## Problem to work on
Exactly the lines from the start of the data below through the line containing "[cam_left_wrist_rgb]" must be returned, and no others.

Items from a dataset

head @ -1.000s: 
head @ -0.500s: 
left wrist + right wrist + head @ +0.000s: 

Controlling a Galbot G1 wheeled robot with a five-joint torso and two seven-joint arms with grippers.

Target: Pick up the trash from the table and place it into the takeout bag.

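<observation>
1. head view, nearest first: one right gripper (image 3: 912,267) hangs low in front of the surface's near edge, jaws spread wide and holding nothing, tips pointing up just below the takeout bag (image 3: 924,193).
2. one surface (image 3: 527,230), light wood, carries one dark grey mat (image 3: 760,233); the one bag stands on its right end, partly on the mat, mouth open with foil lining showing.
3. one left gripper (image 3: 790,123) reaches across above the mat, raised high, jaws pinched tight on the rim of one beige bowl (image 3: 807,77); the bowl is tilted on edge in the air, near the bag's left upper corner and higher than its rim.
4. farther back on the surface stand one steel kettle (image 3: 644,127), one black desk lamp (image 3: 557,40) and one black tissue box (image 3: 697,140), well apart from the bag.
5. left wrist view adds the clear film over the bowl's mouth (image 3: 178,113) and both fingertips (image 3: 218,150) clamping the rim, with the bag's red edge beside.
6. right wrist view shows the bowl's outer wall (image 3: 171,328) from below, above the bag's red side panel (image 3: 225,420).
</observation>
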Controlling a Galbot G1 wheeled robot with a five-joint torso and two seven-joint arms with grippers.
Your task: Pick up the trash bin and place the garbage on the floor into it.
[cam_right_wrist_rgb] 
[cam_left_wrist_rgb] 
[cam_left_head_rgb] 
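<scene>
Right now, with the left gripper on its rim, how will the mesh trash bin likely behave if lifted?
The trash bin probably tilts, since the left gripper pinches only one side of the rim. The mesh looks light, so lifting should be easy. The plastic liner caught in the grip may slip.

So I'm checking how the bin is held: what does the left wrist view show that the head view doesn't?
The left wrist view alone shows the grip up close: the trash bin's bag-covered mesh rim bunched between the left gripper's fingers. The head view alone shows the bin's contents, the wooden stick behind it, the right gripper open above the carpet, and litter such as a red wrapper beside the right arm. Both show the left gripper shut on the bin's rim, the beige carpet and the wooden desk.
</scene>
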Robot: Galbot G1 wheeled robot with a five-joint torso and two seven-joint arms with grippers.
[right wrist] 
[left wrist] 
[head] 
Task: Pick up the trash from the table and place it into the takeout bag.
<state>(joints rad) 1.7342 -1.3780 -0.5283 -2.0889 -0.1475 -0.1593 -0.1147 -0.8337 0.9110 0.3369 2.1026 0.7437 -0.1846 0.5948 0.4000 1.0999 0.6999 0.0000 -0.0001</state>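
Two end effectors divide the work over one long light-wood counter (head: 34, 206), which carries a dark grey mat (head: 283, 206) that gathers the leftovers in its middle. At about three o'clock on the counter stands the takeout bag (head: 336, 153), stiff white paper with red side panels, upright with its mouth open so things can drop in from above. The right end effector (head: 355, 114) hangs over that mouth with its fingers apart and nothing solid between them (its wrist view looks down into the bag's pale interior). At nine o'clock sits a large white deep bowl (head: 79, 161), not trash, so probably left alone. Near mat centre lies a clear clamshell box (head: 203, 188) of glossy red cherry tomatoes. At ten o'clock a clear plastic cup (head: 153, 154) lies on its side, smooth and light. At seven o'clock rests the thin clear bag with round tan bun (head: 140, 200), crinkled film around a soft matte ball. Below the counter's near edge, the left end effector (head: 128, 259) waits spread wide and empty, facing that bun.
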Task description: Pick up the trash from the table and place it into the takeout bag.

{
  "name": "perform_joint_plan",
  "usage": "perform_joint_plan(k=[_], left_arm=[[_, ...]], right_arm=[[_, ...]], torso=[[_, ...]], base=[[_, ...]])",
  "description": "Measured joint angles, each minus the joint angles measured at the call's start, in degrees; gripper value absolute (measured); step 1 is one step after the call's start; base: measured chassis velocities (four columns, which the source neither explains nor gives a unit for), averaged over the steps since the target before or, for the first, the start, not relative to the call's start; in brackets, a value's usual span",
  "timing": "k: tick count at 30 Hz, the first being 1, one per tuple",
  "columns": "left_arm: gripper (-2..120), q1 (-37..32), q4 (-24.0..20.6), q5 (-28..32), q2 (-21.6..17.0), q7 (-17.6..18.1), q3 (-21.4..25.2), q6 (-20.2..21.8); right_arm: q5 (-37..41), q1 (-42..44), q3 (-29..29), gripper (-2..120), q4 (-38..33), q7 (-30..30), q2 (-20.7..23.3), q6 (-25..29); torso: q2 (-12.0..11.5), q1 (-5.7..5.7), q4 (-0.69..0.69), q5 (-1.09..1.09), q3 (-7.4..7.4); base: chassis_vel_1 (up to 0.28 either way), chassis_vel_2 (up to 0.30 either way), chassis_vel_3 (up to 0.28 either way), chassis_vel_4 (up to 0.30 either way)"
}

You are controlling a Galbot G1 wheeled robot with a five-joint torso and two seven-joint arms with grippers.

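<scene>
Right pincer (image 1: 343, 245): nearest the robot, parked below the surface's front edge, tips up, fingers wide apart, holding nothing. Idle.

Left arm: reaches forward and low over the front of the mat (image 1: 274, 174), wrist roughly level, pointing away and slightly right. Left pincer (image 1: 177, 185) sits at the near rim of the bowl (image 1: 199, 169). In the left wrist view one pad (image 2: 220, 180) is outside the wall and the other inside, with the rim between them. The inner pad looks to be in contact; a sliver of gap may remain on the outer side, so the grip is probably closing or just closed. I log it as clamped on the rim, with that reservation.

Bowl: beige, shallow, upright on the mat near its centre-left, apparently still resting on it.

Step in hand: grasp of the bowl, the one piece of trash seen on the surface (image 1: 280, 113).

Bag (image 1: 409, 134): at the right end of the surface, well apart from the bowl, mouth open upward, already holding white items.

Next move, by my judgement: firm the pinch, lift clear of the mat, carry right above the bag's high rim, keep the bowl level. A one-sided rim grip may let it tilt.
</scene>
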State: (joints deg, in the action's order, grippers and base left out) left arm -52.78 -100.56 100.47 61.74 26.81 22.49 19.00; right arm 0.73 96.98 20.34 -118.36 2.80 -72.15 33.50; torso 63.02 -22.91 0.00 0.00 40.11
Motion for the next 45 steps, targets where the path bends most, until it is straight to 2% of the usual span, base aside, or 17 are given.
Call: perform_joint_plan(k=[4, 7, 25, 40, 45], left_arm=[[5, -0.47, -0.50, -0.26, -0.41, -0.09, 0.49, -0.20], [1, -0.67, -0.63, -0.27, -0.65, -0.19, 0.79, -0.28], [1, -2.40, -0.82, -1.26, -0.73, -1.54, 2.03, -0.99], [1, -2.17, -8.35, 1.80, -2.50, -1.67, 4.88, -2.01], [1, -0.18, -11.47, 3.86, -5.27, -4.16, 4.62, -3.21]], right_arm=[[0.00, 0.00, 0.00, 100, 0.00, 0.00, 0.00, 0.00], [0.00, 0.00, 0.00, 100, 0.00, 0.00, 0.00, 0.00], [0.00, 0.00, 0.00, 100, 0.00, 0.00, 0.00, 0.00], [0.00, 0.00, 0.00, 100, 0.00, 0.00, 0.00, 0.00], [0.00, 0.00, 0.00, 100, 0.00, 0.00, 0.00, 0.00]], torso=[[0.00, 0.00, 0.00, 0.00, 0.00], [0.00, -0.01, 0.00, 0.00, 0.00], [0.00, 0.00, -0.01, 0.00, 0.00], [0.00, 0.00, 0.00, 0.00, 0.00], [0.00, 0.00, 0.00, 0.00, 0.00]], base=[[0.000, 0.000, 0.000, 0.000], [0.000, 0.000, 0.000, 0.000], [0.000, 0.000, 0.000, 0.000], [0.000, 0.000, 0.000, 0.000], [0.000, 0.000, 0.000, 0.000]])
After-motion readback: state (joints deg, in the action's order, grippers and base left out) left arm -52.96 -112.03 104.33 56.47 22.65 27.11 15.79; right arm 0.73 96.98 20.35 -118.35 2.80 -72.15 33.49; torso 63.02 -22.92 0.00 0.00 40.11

## Response for this exercise
head @ -1.000s: 
head @ -0.500s: 
left wrist + right wrist + head @ +0.000s: 

Controlling a Galbot G1 wheeled robot with a five-joint torso and two seven-joint arms with grippers.

Target: Pick up the trash from the table and place it into the takeout bag.

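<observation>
1. head view, nearest first: one right gripper (image 3: 912,267) hangs low in front of the surface's near edge, jaws spread wide and holding nothing, tips pointing up just below the takeout bag (image 3: 924,193).
2. one surface (image 3: 527,230), light wood, carries one dark grey mat (image 3: 760,233); the one bag stands on its right end, partly on the mat, mouth open with foil lining showing.
3. one left gripper (image 3: 790,123) reaches across above the mat, raised high, jaws pinched tight on the rim of one beige bowl (image 3: 807,77); the bowl is tilted on edge in the air, near the bag's left upper corner and higher than its rim.
4. farther back on the surface stand one steel kettle (image 3: 644,127), one black desk lamp (image 3: 557,40) and one black tissue box (image 3: 697,140), well apart from the bag.
5. left wrist view adds the clear film over the bowl's mouth (image 3: 178,113) and both fingertips (image 3: 218,150) clamping the rim, with the bag's red edge beside.
6. right wrist view shows the bowl's outer wall (image 3: 171,328) from below, above the bag's red side panel (image 3: 225,420).
</observation>
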Controlling a Galbot G1 wheeled robot with a five-joint torso and two seven-joint arms with grippers.
Your task: Pick up the trash bin and place the garbage on the floor into it.
[cam_right_wrist_rgb] 
[cam_left_wrist_rgb] 

Thus the exercise is complete.